There was hope for this service but the crypto-bro-background and the current state of the USA did a complete disservice to the platform, disqualifying it as an alternative for any federated, decentralized and free network like Mastodon and Co.!
https://bsky.social/about/blog/08-22-2025-mississippi-hb1126
#fediverse #mississippi #ageVerification
If you run any instance that is federated and has users that could sign in from that state it makes complete sense to block their IP addresses. Why on earth would someone running a Mastodon instance take on risk unlless they were in another country where there was no risk of repercussions.
If you’re just hoping that small fish won’t get fried that’s possibly true. But admins likely won’t want to find out if they will just on principles.
It‘s not only the registration, it‘s the complete usage of the service. Tricky thing.
In my eyes, this will be just the tip of the iceberg. Mississippi now, what reason comes next? DJT wanting to exclude specific groups of users? Cut off whole countries? Who knows… There will be additional reasons and if you ask me, this is just the beginning with the ugly potential to turn into censorship.
Got the point, but surely they will have more legal tools than I do with my single-user Mastodon-instance - which has registrations disabled, but doesn‘t prevent any country from reaching it. 🤷🏼♂️
The way I view it is that Bluesky is a new company that is growing fast, while a site like Pornhub has been around longer and I’m sure has a large legal team that monitors laws all the time. If Pornhub said it was better to cut their losses and see if waiting out and or not seeing a good legal standing to fight with these states, Bluesky likely didn’t have much of a chance.
Why is this post NSFW???
Joys of federation. https://lemmy.blahaj.zone/post/30731823/16032284
But I thought BlueSky was open source and decentralized? /s
EDIT: In case it’s not obvious (as it apparently isn’t to OP) if BlueSky was either of those things then it could not be simply shut down by a CEO.
@Kirk It is. As their announcement says,
“This decision applies only to the Bluesky app, which is one service built on the AT Protocol. Other apps and services may choose to respond differently.”

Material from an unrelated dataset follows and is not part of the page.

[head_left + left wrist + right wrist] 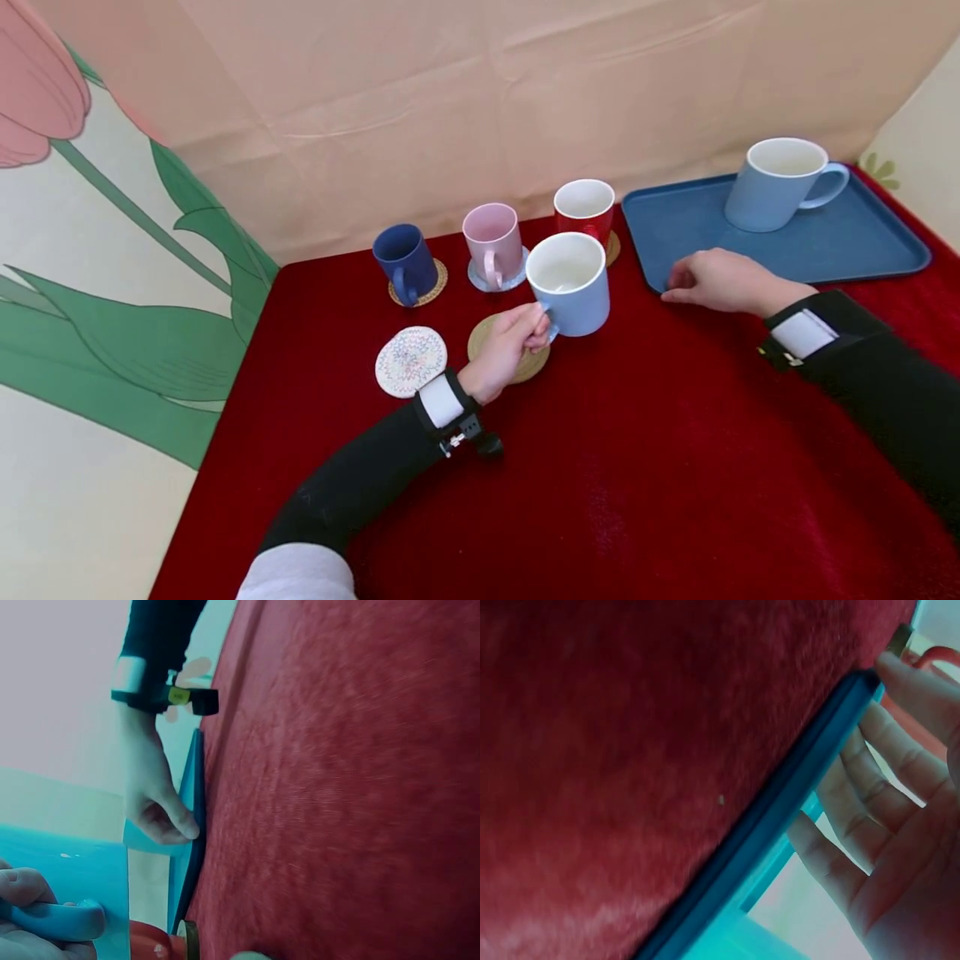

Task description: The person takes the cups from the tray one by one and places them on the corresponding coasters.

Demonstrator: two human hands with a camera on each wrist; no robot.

Of course, today 99.9%+ of the people using AT Protocol-based services are using Bluesky’s app. But that was already in the process of changing, and stuff like this – and the Online Services Act, and the (very justifiable) desire by Canadians and Europeans and everybody else not to be depending on US company’s infrastructure are just giving it more momentum. So, it’ll be interesting to see how it works out.
But that was already in the process of changing
That appears to be you avoiding explaining how a CEO of a for-profit company could censor an entire “decentralized” “open source” app for millions of people.